What to do: Return the lines below that contain "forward".

......

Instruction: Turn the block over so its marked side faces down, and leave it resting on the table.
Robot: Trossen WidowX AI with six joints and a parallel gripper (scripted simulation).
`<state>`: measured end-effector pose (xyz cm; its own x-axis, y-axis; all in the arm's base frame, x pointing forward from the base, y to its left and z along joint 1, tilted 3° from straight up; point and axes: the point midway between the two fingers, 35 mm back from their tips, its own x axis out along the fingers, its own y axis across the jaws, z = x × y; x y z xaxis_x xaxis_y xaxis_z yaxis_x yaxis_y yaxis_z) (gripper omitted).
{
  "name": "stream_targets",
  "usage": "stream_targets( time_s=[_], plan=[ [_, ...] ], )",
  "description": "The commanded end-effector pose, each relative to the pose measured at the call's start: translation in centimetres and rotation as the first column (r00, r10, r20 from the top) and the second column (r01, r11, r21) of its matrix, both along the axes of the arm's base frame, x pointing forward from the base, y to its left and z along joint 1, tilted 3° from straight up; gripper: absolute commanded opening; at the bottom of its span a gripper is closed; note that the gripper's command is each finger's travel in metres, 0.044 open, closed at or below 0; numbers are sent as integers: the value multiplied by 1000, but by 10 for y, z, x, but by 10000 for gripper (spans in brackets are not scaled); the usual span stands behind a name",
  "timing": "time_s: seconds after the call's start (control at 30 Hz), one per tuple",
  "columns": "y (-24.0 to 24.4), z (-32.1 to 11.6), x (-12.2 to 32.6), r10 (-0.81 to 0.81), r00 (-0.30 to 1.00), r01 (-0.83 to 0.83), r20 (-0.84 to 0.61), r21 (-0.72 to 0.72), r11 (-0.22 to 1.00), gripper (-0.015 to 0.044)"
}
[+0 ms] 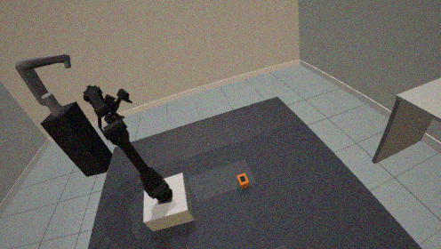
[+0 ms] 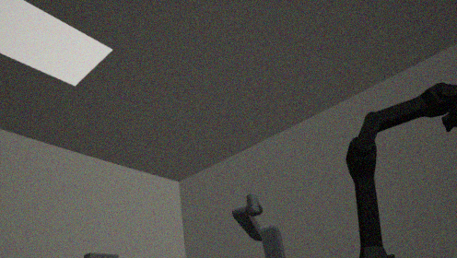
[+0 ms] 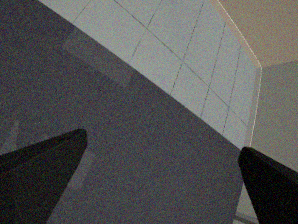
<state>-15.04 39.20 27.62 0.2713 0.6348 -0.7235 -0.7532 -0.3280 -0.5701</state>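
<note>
A: Scene, biggest first?
B: Dark table, spread below the gripper and out past it. Then the arm, rooted on a white base and reaching up, its wrist bent over. Smallest is the block, orange with a dark patch on the face turned up.
A: Where is it, from the gripper?
B: Well apart, off to the gripper's lower right in the top view, on the far side of the base. Not visible in the wrist view, nor in the exterior one.
A: State of the fingers?
B: Spread wide, nothing between them.
A: Marked side?
B: Probably the dark patch, so the turn looks undone. I judge the step in hand to be the approach.
A: How to do it well?
B: Swing round at height — no dipping near the base — until the block shows between the fingertips. Square the fingers to two opposite side faces, then descend straight. Grip with room for the wrist to roll; lift enough that the corners clear the table when turning.
A: Risks?
B: A skewed grip could let it pivot or slip. Turn it fully over, lower until it touches, release gently — a drop might tip it onto a side.
</note>
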Motion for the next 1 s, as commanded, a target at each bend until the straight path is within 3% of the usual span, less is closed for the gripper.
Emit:
stream_targets(
  time_s=[0.0, 0.23, 0.47, 0.73, 0.97],
  plan=[
    [20, -24, 65, -170, 985, 168, -27, -57, 984, 440],
    [26, -64, 183, -466, 881, 451, -81, -149, 880, 440],
    [-2, -106, 295, -729, 670, 692, -138, -239, 681, 440],
    [-77, -151, 405, -921, 346, 851, -180, -353, 389, 440],
    [-171, -185, 473, -974, -11, 888, -228, -450, 96, 440]
  ],
)
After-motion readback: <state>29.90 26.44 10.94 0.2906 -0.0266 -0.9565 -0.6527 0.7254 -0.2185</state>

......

Result of the exercise:
`<state>`: measured end-effector pose (xyz cm; its own x-axis, y-axis; all in the arm's base frame, x pointing forward from the base, y to its left and z along joint 1, tilted 3° from straight up; point and axes: the point midway between the two fingers, 35 mm back from their tips, its own x axis out along the fingers, its own y axis across the jaws, z = x × y; x y z xaxis_x xaxis_y xaxis_z yaxis_x yaxis_y yaxis_z) (gripper omitted).
  "description": "The commanded end-effector pose, each relative to the pose measured at the call's start: translation in centimetres and rotation as the first column (r00, r10, r20 from the top) and the second column (r01, r11, r21) of its matrix, both along the axes of the arm's base frame, x pointing forward from the base, y to its left and z along joint 1, tilted 3° from straight up; gripper: absolute commanded opening; at the bottom of its span a gripper is closed; note that the gripper's command is each finger's travel in metres, 0.044 open, closed at or below 0; numbers are sent as integers: the value multiplied by 1000, but by 10 for y, z, x, but by 10000 for gripper (spans in brackets are not scaled); the usual span stands behind a name",

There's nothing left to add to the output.